Dari uraian di atas, peneliti melihat bahwa kebijakan sekolah gratis justru berpengaruh negatif

terhadap prestasi belajar siswa. Artinya, dengan pelaksanaan sekolah gratis, prestasi belajar

siswa justru akan semakin turun.

C. METODE PENELITIAN

1. Tujuan Penelitian

a. Untuk menemukan seberapa besar pengaruh kemampuan awal terhadap prestasi belajar

siswa sebelum kebijakan sekolah gratis dijalankan.
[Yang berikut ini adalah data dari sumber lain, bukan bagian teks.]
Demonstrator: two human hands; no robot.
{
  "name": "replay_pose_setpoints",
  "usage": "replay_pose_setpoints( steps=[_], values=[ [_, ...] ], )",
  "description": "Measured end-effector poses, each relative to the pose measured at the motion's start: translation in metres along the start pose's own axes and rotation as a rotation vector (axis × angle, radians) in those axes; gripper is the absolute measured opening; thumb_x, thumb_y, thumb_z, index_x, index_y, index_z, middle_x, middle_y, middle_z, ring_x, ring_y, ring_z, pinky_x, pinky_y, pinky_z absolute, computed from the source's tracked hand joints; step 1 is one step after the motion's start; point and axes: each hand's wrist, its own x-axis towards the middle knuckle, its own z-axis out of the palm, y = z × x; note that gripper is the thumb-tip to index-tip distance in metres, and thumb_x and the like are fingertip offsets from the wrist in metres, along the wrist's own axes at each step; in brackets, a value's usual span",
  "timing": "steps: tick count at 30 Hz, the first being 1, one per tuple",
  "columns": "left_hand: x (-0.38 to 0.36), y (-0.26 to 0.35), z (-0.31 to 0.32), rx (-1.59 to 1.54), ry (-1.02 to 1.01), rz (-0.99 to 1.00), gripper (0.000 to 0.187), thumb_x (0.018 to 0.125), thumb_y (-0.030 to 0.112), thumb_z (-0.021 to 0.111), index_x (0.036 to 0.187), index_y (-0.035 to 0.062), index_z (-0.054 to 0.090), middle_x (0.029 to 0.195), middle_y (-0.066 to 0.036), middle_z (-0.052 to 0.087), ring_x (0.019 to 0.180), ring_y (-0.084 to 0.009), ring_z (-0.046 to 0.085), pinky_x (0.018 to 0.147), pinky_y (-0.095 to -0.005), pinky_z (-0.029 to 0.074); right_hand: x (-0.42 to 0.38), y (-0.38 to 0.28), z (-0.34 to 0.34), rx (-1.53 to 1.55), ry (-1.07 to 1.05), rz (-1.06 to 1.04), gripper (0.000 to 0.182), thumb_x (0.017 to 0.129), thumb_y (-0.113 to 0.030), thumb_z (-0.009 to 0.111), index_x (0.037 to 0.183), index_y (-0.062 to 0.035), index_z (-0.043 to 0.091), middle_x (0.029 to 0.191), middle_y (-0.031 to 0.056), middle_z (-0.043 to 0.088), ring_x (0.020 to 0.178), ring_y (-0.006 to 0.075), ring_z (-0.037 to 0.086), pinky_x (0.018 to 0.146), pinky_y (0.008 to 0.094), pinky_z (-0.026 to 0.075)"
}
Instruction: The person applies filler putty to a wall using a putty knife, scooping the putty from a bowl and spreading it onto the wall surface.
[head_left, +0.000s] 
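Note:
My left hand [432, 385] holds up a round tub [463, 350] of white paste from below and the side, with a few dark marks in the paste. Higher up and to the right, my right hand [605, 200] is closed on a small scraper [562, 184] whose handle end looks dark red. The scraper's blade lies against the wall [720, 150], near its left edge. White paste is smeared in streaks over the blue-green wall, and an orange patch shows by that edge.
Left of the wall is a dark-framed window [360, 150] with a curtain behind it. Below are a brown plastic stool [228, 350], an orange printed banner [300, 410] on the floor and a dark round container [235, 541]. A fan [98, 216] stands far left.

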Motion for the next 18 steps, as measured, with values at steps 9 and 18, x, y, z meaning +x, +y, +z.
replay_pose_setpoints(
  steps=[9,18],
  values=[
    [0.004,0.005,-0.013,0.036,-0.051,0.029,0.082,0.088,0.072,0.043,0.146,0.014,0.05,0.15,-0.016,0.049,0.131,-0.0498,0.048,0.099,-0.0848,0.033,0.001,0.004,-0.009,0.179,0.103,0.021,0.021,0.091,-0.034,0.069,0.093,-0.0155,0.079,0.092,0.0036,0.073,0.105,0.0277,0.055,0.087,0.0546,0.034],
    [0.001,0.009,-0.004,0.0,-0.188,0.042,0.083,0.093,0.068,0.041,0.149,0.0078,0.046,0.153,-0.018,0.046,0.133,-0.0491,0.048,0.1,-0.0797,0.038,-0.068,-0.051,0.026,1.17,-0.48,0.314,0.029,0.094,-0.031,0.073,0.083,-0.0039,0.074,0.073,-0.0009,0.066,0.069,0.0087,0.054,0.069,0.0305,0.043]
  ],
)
b. Untuk menemukan seberapa besar pengaruh kemampuan awal terhadap prestasi belajar

siswa sesudah kebijakan sekolah gratis dijalankan.
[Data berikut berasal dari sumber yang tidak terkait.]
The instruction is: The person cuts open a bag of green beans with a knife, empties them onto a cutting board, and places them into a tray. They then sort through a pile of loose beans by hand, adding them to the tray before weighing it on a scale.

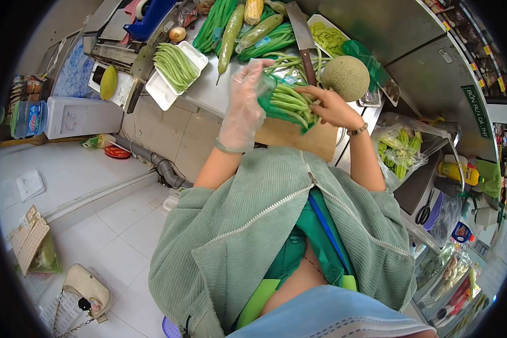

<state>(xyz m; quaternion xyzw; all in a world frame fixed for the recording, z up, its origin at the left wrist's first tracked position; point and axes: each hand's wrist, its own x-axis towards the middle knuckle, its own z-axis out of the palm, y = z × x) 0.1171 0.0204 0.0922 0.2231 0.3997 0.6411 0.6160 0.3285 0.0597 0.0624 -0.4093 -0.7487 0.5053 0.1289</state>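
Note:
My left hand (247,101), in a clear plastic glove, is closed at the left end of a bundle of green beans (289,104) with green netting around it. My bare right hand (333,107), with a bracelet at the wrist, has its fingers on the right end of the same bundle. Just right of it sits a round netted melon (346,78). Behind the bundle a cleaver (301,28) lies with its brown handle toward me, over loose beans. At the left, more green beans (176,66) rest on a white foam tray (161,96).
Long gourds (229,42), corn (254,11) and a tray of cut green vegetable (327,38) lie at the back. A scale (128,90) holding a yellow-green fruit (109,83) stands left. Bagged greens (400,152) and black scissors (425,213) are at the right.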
c. Untuk menemukan perbedaan prestasi belajar siswa sebelum dan susudah kebijakan sekolah
gratis dijalankan.

2. Metode Penelitian

Penelitian ini merupakan penelitian survei expose-facto, yaitu penelitian yang digunakan untuk

memperoleh suatu fakta tentang gejala atau permasalahan yang timbul dengan membandingkan

kondisi-kondisi yang ada dengan kriteria yang telah ditentukan antar masing-masing variabel

yang ada dalam penelitian ini.

Adapun desain penelitian/konstelasi masalah dapat digambarkan sebagai berikut:

A1 A2

X >Y X>Y

A = pemberlakuan kebijakan sekolah gratis, yang terbagi atas kategori:

A1 = sebelum pemberlakukan sekolah gratis

A2 = setelah pemberlakukan sekolah gratis

X = kemampuan awal siswa

Y = prestasi belajar siswa

Data yang akan digunakan dalam penelitian ini bersumber dari GURU/KEPALA SEKOLAH

dan atau DINAS PENDIDIKAN setempat, yaitu dengan cara meminta hasil kemampuan awal

siswa (dalam bentuk Nilai Ujian Akhir SD atau nilai seleksi masuk SMP) dan meminta data

prestasi belajar seluruh siswa melalui Legger yang dimiliki oleh setiap guru.

Setelah data didapatkan akan dilakukan uji persyaratan analisis data, yaitu uji normalitas

(menggunakan kosmogorov smirnov, untuk menguji apakah data berdistribusi normal atau

tidak), uji homogenitas dan uji linieritas (untuk menguji linieritas regresi).

Teknik analisa data pengujian hipotesis yang digunakan untuk mengetahui seberapa besar

pengaruh variabel bebas terhadap variabel terikat dengan mengontrol kovariabel (kemampuan

awal) menggunakan teknik ANKOVA (Analisis Kovariat).